----- RECORDED INFORMATION

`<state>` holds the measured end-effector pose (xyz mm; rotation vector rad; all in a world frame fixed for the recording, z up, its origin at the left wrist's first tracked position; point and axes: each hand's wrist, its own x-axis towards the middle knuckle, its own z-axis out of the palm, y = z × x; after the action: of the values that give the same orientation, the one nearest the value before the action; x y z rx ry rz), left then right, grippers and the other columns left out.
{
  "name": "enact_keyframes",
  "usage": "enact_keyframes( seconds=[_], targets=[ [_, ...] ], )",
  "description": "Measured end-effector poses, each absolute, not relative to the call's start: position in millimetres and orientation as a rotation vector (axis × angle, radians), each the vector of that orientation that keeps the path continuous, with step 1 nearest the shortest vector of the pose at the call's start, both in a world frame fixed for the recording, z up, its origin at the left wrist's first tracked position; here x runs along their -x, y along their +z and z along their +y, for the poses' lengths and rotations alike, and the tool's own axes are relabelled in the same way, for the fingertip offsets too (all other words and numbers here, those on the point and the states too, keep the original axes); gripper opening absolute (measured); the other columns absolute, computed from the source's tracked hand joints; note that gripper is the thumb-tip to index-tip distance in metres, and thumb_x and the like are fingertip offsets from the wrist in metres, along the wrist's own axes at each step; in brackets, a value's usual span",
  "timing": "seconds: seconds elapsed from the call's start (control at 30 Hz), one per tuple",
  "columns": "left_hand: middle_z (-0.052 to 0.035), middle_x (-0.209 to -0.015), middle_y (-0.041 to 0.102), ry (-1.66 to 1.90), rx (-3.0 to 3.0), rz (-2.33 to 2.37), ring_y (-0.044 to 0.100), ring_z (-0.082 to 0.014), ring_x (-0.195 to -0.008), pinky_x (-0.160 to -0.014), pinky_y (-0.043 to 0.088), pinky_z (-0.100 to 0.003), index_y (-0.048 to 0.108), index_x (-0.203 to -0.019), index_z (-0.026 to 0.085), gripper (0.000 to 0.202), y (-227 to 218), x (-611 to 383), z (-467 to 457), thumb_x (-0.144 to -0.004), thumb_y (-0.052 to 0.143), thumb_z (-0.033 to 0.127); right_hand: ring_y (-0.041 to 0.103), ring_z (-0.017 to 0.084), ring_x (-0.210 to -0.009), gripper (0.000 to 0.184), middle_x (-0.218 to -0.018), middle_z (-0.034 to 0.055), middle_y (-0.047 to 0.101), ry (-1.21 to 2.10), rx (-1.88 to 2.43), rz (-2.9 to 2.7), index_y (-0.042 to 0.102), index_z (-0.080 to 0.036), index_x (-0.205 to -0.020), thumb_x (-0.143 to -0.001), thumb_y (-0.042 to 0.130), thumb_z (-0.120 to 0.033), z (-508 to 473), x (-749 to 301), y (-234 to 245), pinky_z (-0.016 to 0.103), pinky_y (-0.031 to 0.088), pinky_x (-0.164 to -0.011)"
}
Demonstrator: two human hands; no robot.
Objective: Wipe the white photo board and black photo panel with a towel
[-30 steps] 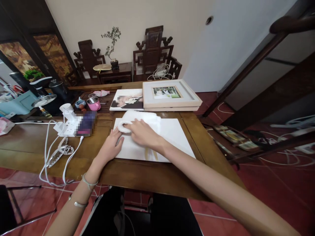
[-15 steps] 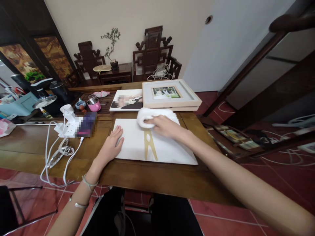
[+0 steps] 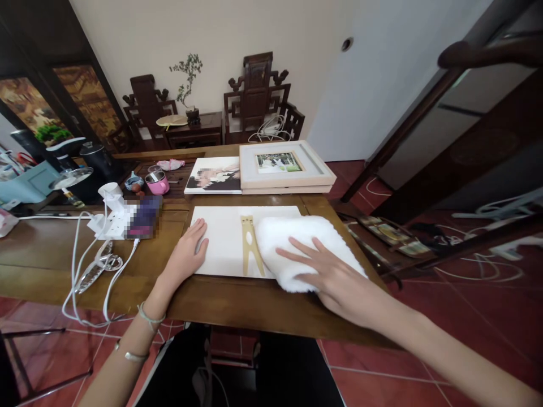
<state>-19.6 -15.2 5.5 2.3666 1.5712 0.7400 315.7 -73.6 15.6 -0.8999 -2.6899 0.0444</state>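
Note:
A white picture frame (image 3: 220, 243) lies face down on the wooden table, its gold A-shaped back stand (image 3: 248, 244) showing. My left hand (image 3: 190, 246) rests flat on the frame's left edge, fingers stretched out. On the right part of the frame lies a fluffy white cloth (image 3: 311, 249), spread out and reaching past the frame's right and near edges. My right hand (image 3: 328, 271) presses on top of the cloth, its fingers spread apart. The cloth hides the frame's right end.
Behind are a boxed picture frame (image 3: 288, 169) and a photo panel (image 3: 214, 175). To the left lie a power strip (image 3: 114, 217), white cables (image 3: 76, 271), a phone (image 3: 146, 215) and a clear hair claw (image 3: 99, 268). A pink cup (image 3: 156, 181) stands farther back.
My right hand has moved right and nearer with the cloth, from bunched to spread out. Its fingers have opened, and the stand's top is uncovered. My left hand stays on the edge.

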Motion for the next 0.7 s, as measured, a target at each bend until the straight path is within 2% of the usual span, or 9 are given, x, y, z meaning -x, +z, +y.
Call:
enact_keyframes(
  seconds=[0.17, 0.37, 0.47, 0.6, 0.7],
  targets=[
    [-0.0179, -0.145, 0.044, 0.734, -2.344, 1.57, 0.036, -0.026, -0.138, -0.115, 0.028, -0.046, 0.05, -0.133, 0.006, 0.05, 7, 21, -16, -0.091, 0.04, 0.03, 0.024, 0.035, -0.139, 0.062, -0.145, 0.0114, 0.044, 0.124, 1.007, -2.707, 0.067, -0.018, -0.109, -0.061, 0.038, 0.009, 6, -312, 22, 0.07, 0.024, -0.106],
    [-0.0164, -0.146, 0.043, 0.711, -2.344, 1.573, 0.035, -0.0241, -0.139, -0.116, 0.028, -0.046, 0.049, -0.135, 0.007, 0.05, 6, 21, -16, -0.092, 0.038, 0.03, 0.03, 0.029, -0.138, 0.065, -0.137, 0.0116, 0.054, 0.132, 1.08, -2.671, 0.063, -0.018, -0.117, -0.063, 0.037, 0.007, 48, -309, 23, 0.062, 0.028, -0.109],
    [-0.0168, -0.146, 0.043, 0.71, -2.345, 1.566, 0.034, -0.0245, -0.139, -0.116, 0.027, -0.046, 0.049, -0.135, 0.007, 0.05, 6, 20, -15, -0.092, 0.038, 0.03, 0.025, 0.031, -0.139, 0.061, -0.142, 0.0114, 0.048, 0.131, 1.049, -2.672, 0.066, -0.017, -0.111, -0.063, 0.037, 0.007, 19, -309, 21, 0.064, 0.025, -0.109],
    [-0.0144, -0.147, 0.043, 0.727, -2.328, 1.557, 0.033, -0.0239, -0.14, -0.116, 0.026, -0.046, 0.049, -0.135, 0.011, 0.048, 5, 19, -15, -0.093, 0.035, 0.03, 0.019, 0.03, -0.141, 0.059, -0.146, 0.0045, 0.043, 0.111, 0.981, -2.65, 0.07, -0.022, -0.101, -0.061, 0.038, 0.008, -49, -312, 16, 0.066, 0.022, -0.11],
    [-0.0153, -0.147, 0.042, 0.714, -2.317, 1.566, 0.031, -0.0236, -0.141, -0.117, 0.025, -0.046, 0.048, -0.135, 0.009, 0.048, 5, 18, -15, -0.095, 0.031, 0.03, 0.017, 0.031, -0.142, 0.049, -0.149, 0.0015, 0.038, 0.064, 0.916, -2.652, 0.071, -0.023, -0.085, -0.062, 0.041, 0.008, -97, -313, 11, 0.066, 0.022, -0.11]
  ],
)
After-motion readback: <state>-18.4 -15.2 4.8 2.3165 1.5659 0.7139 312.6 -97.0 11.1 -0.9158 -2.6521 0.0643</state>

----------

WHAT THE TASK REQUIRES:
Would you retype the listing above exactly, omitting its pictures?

ANSWER FOR THE TASK:
`<state>` holds the measured end-effector pose (xyz mm; rotation vector rad; all in a world frame fixed for the recording, z up, its origin at the left wrist's first tracked position; point and axes: each hand's wrist, its own x-axis towards the middle knuckle, its own z-axis out of the palm, y = z × x; after the action: of the values that give the same orientation, the one nearest the value before the action; x y z rx ry rz), left then right, grippers and the other columns left out.
{
  "name": "enact_keyframes",
  "usage": "enact_keyframes( seconds=[_], targets=[ [_, ...] ], )",
  "description": "Measured end-effector poses, each absolute, not relative to the call's start: position in millimetres and orientation as a rotation vector (axis × angle, radians), each the vector of that orientation that keeps the path continuous, with step 1 nearest the shortest vector of the pose at the call's start, both in a world frame fixed for the recording, z up, its origin at the left wrist's first tracked position; here x runs along their -x, y along their +z and z along their +y, for the poses' lengths and rotations alike, and the tool's own axes are relabelled in the same way, for the fingertip offsets too (all other words and numbers here, those on the point and the states too, keep the original axes); gripper opening absolute (measured); the other columns absolute, computed from the source's tracked hand joints; note that gripper is the thumb-tip to index-tip distance in metres, and thumb_x and the like are fingertip offsets from the wrist in metres, along the wrist's own axes at each step; in brackets, a value's usual span",
  "timing": "seconds: seconds elapsed from the call's start (control at 30 Hz), one per tuple",
  "columns": "left_hand: middle_z (-0.052 to 0.035), middle_x (-0.209 to -0.015), middle_y (-0.041 to 0.102), ry (-1.66 to 1.90), rx (-3.0 to 3.0), rz (-2.33 to 2.37), ring_y (-0.044 to 0.100), ring_z (-0.082 to 0.014), ring_x (-0.195 to -0.008), pinky_x (-0.160 to -0.014), pinky_y (-0.043 to 0.088), pinky_z (-0.100 to 0.003), index_y (-0.048 to 0.108), index_x (-0.203 to -0.019), index_z (-0.026 to 0.085), gripper (0.000 to 0.202), y (-227 to 218), x (-611 to 383), z (-467 to 457), thumb_x (-0.144 to -0.004), thumb_y (-0.052 to 0.143), thumb_z (-0.033 to 0.127); right_hand: ring_y (-0.041 to 0.103), ring_z (-0.017 to 0.084), ring_x (-0.210 to -0.009), gripper (0.000 to 0.184), middle_x (-0.218 to -0.018), middle_z (-0.034 to 0.055), middle_y (-0.047 to 0.101), ry (-1.21 to 2.10), rx (-1.88 to 2.43), rz (-2.9 to 2.7), index_y (-0.042 to 0.102), index_z (-0.080 to 0.036), index_x (-0.205 to -0.020), thumb_x (-0.143 to -0.001), thumb_y (-0.042 to 0.130), thumb_z (-0.120 to 0.033), z (-508 to 473), x (-749 to 301), y (-234 to 245), pinky_z (-0.016 to 0.103), pinky_y (-0.031 to 0.088), pinky_x (-0.164 to -0.011)"
}
Demonstrator: two human hands; no robot.
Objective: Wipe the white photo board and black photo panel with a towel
[-30 steps] 
[-15 steps] 
[+0 steps] 
<state>-19.6 -15.2 5.5 2.3666 1.5712 0.7400 315.7 -73.6 15.6 -0.8999 -2.6899 0.0444</state>
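Note:
A white picture frame (image 3: 220, 243) lies face down on the wooden table, its gold A-shaped back stand (image 3: 248, 244) showing. My left hand (image 3: 190, 246) rests flat on the frame's left edge, fingers stretched out. On the right part of the frame lies a fluffy white cloth (image 3: 311, 249), spread out and reaching past the frame's right and near edges. My right hand (image 3: 328, 271) presses on top of the cloth, its fingers spread apart. The cloth hides the frame's right end.
Behind are a boxed picture frame (image 3: 288, 169) and a photo panel (image 3: 214, 175). To the left lie a power strip (image 3: 114, 217), white cables (image 3: 76, 271), a phone (image 3: 146, 215) and a clear hair claw (image 3: 99, 268). A pink cup (image 3: 156, 181) stands farther back.
My right hand has moved right and nearer with the cloth, from bunched to spread out. Its fingers have opened, and the stand's top is uncovered. My left hand stays on the edge.
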
Motion for the next 0.7 s, as measured, a target at each bend until the straight path is within 2% of the usual span, or 9 are given, x, y, z meaning -x, +z, +y.
Call:
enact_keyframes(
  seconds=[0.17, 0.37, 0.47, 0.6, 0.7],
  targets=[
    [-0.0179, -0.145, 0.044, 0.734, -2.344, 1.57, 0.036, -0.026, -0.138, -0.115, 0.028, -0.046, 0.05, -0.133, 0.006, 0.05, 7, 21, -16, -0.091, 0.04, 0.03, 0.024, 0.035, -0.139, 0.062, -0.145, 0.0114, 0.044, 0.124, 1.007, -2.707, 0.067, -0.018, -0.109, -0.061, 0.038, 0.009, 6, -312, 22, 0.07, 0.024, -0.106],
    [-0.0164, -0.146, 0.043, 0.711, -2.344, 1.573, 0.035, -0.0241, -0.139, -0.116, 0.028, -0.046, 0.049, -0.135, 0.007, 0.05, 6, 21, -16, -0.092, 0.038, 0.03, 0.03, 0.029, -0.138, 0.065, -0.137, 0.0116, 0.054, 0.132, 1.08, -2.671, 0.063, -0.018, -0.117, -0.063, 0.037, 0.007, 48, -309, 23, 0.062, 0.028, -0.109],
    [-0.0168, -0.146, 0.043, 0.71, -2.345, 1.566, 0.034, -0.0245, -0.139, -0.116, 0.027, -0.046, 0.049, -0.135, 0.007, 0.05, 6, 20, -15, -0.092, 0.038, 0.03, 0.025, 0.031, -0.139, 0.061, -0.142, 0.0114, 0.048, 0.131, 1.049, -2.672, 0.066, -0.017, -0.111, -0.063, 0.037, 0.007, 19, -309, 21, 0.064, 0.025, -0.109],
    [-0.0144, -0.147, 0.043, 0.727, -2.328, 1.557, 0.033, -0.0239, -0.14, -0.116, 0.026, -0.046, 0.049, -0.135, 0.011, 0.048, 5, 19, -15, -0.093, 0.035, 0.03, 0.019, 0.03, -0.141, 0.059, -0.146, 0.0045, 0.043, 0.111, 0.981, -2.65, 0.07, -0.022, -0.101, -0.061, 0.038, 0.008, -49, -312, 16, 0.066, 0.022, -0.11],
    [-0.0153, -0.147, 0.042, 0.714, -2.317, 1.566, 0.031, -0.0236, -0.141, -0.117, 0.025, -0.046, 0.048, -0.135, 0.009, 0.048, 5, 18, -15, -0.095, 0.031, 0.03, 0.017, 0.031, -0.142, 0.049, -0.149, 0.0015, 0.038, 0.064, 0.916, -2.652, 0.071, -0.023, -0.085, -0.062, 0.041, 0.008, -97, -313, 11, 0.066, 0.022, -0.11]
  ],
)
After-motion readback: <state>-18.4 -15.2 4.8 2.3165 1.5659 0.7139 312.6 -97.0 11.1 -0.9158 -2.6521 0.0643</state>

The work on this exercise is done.